WHAT YOU WILL DO. Given the listing below, reproduce all of it exactly.

━━━ DATASET CONTENT ━━━

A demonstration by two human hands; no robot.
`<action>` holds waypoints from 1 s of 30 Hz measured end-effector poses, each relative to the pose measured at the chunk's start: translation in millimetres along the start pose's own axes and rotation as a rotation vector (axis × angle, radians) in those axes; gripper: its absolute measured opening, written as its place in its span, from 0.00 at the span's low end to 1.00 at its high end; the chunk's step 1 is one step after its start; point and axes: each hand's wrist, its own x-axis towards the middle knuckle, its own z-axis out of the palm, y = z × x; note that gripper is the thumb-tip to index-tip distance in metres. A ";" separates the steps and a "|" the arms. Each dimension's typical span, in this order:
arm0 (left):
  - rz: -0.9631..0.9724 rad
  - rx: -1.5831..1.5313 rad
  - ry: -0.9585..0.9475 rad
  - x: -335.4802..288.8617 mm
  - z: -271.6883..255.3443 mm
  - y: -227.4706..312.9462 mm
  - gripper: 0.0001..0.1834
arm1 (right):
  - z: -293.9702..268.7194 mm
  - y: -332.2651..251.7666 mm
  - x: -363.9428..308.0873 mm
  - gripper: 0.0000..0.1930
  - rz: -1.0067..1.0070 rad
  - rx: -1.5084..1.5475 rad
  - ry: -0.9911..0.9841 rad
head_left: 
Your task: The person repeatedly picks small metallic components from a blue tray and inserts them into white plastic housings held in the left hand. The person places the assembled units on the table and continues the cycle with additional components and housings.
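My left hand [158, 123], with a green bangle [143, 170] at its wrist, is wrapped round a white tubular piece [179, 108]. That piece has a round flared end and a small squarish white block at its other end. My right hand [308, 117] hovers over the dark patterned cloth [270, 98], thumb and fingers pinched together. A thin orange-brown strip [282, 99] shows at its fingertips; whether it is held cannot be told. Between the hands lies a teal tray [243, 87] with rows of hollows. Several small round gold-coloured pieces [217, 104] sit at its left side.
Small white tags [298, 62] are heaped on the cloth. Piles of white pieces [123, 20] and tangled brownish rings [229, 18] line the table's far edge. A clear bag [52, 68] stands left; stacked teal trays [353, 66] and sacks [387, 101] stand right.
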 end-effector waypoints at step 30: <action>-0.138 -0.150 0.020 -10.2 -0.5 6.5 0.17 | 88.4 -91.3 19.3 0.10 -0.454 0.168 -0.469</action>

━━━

ANSWER FOR THE TASK.
A demonstration by two human hands; no robot.
`<action>` holds waypoints from 1 s of 30 Hz measured end-effector poses, each relative to the pose measured at the chunk's start: translation in millimetres along the start pose's own axes and rotation as a rotation vector (axis × angle, radians) in those axes; gripper: its absolute measured opening, written as its place in its span, from 0.00 at the span's low end to 1.00 at its high end; the chunk's step 1 is one step after its start; point and axes: each hand's wrist, its own x-axis towards the middle knuckle, its own z-axis out of the palm, y = z × x; note that gripper is the thumb-tip to index-tip distance in metres. A ";" separates the steps and a "|" the arms. Each dimension's typical span, in this order:
arm0 (left):
  - rz: -0.9631..0.9724 rad
  - rx: -1.5831..1.5313 rad
  - ry: -0.9585..0.9475 rad
  - x: -335.4802..288.8617 mm
  - z: -271.6883..255.3443 mm
  - y: -227.4706..312.9462 mm
  - gripper: 0.0001..0.1834
arm1 (right):
  - z: -293.9702..268.7194 mm
  - y: -332.2651..251.7666 mm
  - x: -363.9428..308.0873 mm
  - gripper: 0.0000..0.1930
  - rz: -1.0067..1.0070 rad
  - rx: -1.5084..1.5475 rad
  - ry: -0.9911..0.9841 rad
head_left: 
Your task: The person repeatedly picks small metallic components from a blue tray and inserts them into white plastic housings held in the left hand. The person places the assembled units on the table and continues the cycle with additional components and housings.
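My left hand [158, 123], with a green bangle [143, 170] at its wrist, is wrapped round a white tubular piece [179, 108]. That piece has a round flared end and a small squarish white block at its other end. My right hand [308, 117] hovers over the dark patterned cloth [270, 98], thumb and fingers pinched together. A thin orange-brown strip [282, 99] shows at its fingertips; whether it is held cannot be told. Between the hands lies a teal tray [243, 87] with rows of hollows. Several small round gold-coloured pieces [217, 104] sit at its left side.
Small white tags [298, 62] are heaped on the cloth. Piles of white pieces [123, 20] and tangled brownish rings [229, 18] line the table's far edge. A clear bag [52, 68] stands left; stacked teal trays [353, 66] and sacks [387, 101] stand right.
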 end-effector waypoints at step 30: <action>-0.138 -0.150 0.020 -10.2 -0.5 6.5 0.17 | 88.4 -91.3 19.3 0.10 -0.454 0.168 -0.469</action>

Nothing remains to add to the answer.